- _Task objective_
Below are some records. Return exactly the lines from the one with "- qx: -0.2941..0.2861" to the one with "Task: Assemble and", and nothing else.

- _Source material_

= = =

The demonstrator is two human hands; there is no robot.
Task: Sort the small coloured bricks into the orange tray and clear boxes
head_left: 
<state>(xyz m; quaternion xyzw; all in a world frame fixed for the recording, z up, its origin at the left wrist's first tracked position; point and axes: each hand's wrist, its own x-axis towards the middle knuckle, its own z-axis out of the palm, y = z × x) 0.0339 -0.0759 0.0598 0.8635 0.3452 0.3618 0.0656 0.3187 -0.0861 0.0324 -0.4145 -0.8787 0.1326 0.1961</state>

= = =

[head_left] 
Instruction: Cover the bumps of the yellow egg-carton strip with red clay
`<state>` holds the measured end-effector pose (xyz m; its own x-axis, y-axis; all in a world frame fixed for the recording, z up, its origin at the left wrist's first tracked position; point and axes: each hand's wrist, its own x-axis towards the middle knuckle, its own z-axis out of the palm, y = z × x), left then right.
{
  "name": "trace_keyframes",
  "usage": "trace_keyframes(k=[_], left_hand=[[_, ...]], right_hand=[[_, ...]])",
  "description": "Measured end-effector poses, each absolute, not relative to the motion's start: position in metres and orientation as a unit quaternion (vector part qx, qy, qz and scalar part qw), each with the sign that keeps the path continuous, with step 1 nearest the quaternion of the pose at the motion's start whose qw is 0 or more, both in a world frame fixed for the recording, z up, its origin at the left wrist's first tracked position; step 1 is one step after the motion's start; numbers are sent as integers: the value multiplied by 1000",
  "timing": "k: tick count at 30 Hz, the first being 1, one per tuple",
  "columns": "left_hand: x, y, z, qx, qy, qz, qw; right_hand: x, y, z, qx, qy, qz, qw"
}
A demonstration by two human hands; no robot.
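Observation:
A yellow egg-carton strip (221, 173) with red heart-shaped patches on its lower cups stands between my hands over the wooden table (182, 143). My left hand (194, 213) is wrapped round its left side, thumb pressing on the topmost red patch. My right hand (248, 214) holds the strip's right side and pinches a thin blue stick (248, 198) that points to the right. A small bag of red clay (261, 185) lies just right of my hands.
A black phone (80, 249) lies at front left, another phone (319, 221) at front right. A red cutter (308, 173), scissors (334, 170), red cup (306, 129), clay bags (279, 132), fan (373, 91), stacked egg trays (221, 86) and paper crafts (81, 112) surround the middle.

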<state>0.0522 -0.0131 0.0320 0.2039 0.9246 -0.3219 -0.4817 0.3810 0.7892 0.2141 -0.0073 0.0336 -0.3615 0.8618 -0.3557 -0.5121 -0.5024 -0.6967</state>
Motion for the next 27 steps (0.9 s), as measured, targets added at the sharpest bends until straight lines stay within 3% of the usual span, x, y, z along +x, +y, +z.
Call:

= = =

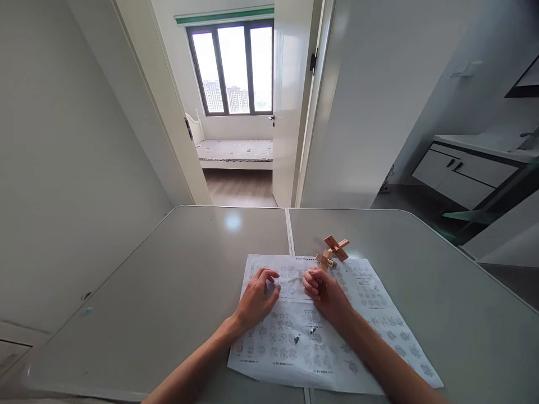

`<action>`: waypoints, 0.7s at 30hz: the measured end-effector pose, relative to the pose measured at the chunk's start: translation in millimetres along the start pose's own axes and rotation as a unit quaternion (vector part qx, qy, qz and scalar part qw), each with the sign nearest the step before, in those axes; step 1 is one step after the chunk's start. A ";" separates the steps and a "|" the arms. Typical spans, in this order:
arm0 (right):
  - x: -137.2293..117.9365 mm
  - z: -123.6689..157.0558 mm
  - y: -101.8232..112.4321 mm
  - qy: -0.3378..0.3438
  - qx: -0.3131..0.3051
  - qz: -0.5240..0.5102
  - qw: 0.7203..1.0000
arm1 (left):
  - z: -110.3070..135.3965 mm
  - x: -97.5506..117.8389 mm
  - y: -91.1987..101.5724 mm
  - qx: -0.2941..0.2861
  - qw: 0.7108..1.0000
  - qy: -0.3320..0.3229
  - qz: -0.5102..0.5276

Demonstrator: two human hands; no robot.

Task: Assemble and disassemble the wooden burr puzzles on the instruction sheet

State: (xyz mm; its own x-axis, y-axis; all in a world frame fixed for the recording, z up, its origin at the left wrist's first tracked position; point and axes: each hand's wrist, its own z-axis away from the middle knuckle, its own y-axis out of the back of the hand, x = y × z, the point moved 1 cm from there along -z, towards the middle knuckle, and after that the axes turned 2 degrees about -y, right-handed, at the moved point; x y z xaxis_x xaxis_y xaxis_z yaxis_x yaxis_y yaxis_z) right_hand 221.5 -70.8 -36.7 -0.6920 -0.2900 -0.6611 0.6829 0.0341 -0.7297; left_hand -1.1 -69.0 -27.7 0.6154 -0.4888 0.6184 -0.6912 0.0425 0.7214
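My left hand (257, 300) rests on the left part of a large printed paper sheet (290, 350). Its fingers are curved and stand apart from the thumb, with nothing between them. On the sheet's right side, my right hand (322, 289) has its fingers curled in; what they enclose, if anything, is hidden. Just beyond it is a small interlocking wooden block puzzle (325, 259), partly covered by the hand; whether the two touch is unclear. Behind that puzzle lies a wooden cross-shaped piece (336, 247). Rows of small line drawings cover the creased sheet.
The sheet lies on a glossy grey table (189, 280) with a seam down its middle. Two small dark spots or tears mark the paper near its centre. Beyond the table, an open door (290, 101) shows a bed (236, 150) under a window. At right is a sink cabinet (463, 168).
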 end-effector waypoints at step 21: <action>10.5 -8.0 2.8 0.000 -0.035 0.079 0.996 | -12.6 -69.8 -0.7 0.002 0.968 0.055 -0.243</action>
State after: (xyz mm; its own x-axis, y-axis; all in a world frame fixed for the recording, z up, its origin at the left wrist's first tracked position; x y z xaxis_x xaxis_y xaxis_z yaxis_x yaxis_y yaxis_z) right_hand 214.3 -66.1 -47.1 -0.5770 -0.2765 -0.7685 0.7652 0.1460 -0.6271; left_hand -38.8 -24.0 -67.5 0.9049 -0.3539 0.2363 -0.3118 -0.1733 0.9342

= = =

- _Solved exercise_
  - qx: -0.2941..0.2861
  - qw: 0.7108..1.0000
  - qy: -0.3320..0.3229
  - qz: -0.5102..0.5276

Demonstrator: two human hands; no robot.

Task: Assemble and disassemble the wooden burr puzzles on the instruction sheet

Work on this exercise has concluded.